Introduction
Earth system models (ESMs) project a global increase in Leaf Area Index (LAI) throughout the 21st century, a trend also observed via satellite data. Changes in plant physiology and structure associated with this greening affect surface temperatures by altering land-atmosphere energy and water exchanges. The biophysical impact on climate is increasingly recognized, potentially enhancing or counteracting the climate benefits of land-based carbon sequestration. However, this effect is uncertain and inconsistent in sign and magnitude, depending heavily on the background climate (e.g., local warming at northern latitudes, cooling in tropical and temperate regions).
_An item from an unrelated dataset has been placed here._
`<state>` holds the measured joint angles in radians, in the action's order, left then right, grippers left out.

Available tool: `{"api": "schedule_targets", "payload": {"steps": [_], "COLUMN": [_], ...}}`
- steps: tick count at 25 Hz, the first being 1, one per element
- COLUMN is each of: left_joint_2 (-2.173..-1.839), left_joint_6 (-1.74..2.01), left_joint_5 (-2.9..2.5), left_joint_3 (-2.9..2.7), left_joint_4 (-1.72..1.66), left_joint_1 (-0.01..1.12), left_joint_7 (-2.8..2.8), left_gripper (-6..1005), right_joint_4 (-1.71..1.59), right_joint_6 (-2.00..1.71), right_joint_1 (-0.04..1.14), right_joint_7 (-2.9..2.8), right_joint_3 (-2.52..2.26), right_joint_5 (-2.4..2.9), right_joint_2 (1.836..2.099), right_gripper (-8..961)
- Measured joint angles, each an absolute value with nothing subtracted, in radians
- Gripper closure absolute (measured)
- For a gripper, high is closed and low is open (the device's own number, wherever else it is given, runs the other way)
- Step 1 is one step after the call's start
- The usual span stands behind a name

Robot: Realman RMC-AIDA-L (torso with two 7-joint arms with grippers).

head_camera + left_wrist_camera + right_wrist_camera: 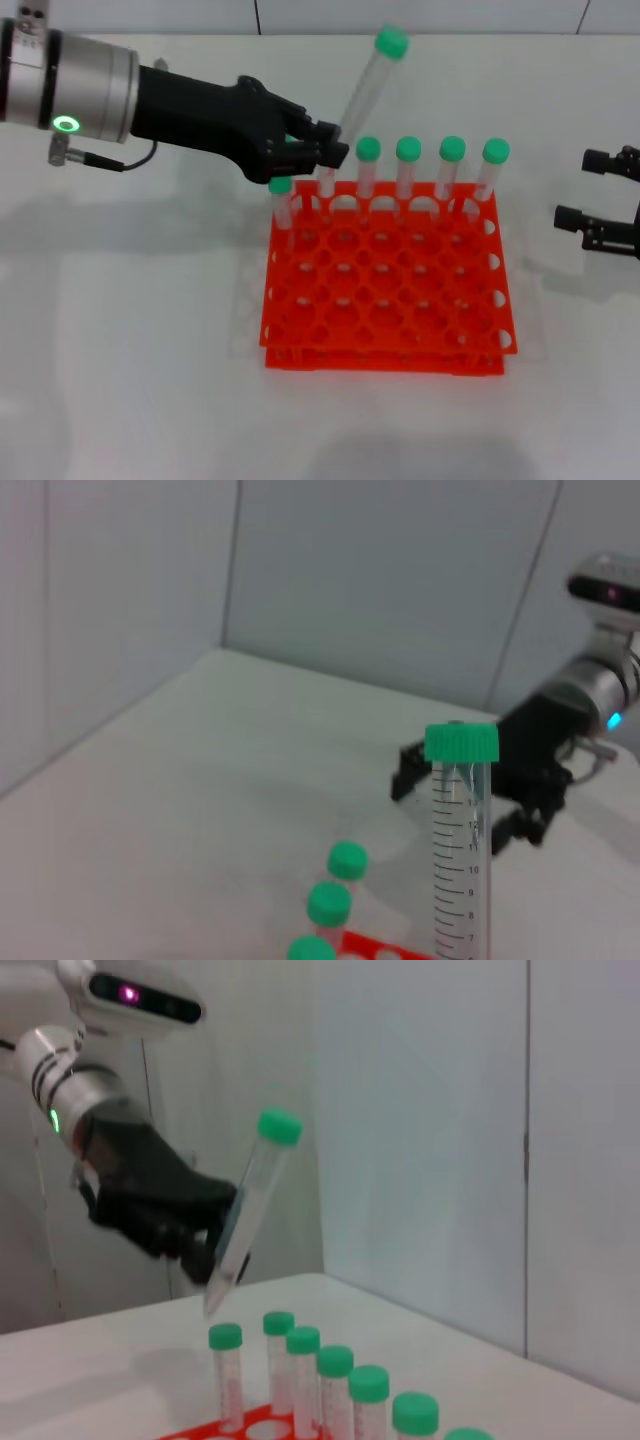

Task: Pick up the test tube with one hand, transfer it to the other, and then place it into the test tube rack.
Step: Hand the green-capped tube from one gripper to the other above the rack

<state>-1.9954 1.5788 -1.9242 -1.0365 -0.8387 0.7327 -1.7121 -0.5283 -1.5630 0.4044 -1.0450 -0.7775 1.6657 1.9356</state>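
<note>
White tabletop (120,360) fills the scene, backed by pale grey wall panels. Above the far left corner of the rack, the left gripper (325,148), black on a thick silver-and-white arm with a green ring light, has its fingers closed on the lower part of a test tube (366,82). That tube is clear with a round green screw cap, lifted clear of the rack and tilted so its cap leans up and toward the robot's right. The left wrist view shows printed graduation marks down its side. Below it sits the bright orange-red test tube rack (385,290), two tiers with a grid of round holes. Five other green-capped tubes (408,168) stand upright along its far row, one at the left corner lower than the rest. The right gripper (610,205), black, hovers well apart at the right edge of the table, its fingers spread and holding nothing.
</note>
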Motion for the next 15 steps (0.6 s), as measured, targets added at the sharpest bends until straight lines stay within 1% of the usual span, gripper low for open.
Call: {"api": "schedule_targets", "payload": {"steps": [2, 4, 15], "left_joint_2": [-1.989, -1.989, -2.023], "left_joint_6": [1.576, 1.568, 1.526], "left_joint_5": [-1.942, -1.968, -1.999], "left_joint_3": [-1.039, -1.039, -1.044], "left_joint_4": [-0.789, -0.749, -0.715], "left_joint_1": [0.758, 0.783, 0.790], "left_joint_7": [-1.692, -1.673, -1.600], "left_gripper": [805, 805, 805], "right_joint_4": [-0.528, -0.527, -0.505], "right_joint_6": [-1.565, -1.566, -1.630], "right_joint_1": [0.410, 0.414, 0.452], "right_joint_7": [-1.051, -1.058, -1.224], "right_joint_3": [-0.778, -0.778, -0.750], "right_joint_5": [1.653, 1.646, 1.614], "right_joint_2": [1.934, 1.931, 1.893], "right_gripper": [111, 111, 112]}}
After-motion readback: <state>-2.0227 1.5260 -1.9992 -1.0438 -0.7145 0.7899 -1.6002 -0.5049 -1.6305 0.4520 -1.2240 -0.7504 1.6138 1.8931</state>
The projected increase in vegetation density and concurrent climate changes could further amplify or dampen these interactions, making the net global biophysical effect highly uncertain.
The increasing relevance of nature-based solutions in climate targets underscores the critical need to quantify the evolution of biophysical and biochemical mitigation potentials of vegetation under future climate conditions. Previous assessments suggest an overall evaporation-driven cooling effect from increased LAI, particularly in water-limited environments. Conversely, observations indicate that increased LAI reduced surface albedo in boreal regions, resulting in local warming. The net effect remains controversial, with model simulations showing contrasting results. The key role of background climate conditions in modulating biophysical processes, especially the relative importance of radiative versus non-radiative processes, is widely acknowledged. Projected declines in key drivers like snow cover and soil moisture are expected to substantially influence land-atmosphere interactions in future climates.
Progressive climate warming might enhance non-radiative biophysical effects, leading to amplified mitigation associated with vegetation greening. However, rising atmospheric CO2 could have an opposite effect by reducing water loss through transpiration and increasing water-use efficiency (WUE) via stomatal closure. This increased WUE might dampen or offset the cooling associated with increased evaporative surfaces and changes in vapor pressure deficits. The lack of robust experimental evidence on the sensitivities of biophysical effects to background climate hinders predictions on their future evolution and accurate representation in dynamic vegetation models. The net effect of future combined changes in vegetation density and climate remains highly uncertain and requires robust quantification.
Literature Review
The introduction section extensively reviews existing literature on the topic of vegetation's impact on climate. Studies highlighting the contrasting effects of greening on regional climate are cited (Forzieri et al., 2017; Zeng et al., 2017; Duveiller et al., 2018), along with research emphasizing the importance of background climate conditions in determining the sign and magnitude of these effects (Pitman et al., 2011). The role of radiative versus non-radiative processes is discussed in the context of various studies (Bright et al., 2017; Zeng et al., 2018), alongside the complexities introduced by changes in water-use efficiency due to rising CO2 concentrations (Keenan et al., 2013; Cheng et al., 2017; Berry et al., 2010). The limitations of current vegetation models in accurately capturing these complex interactions and the uncertainty surrounding future projections are also highlighted, emphasizing the need for the current study.
Methodology
This study uses a combination of Earth observations and Earth system modeling to investigate the global biophysical impacts of future LAI changes on surface temperature under different climate warming and CO2 scenarios. First, satellite retrievals are used to quantify the baseline (2003-2014) monthly sensitivity of temperature (T) to LAI changes as a function of snow cover, solar radiation, and evaporation rates. This baseline period is chosen based on the availability of complete MODIS AQUA records for land surface temperature and the end of historical CMIP6 simulations. The sensitivity dT/dLAI is expressed as a function of these drivers to account for future ecosystem adaptation. Future evaporation data is derived from CMIP6 simulations, which already incorporate plant adaptation to climate change and increasing atmospheric CO2.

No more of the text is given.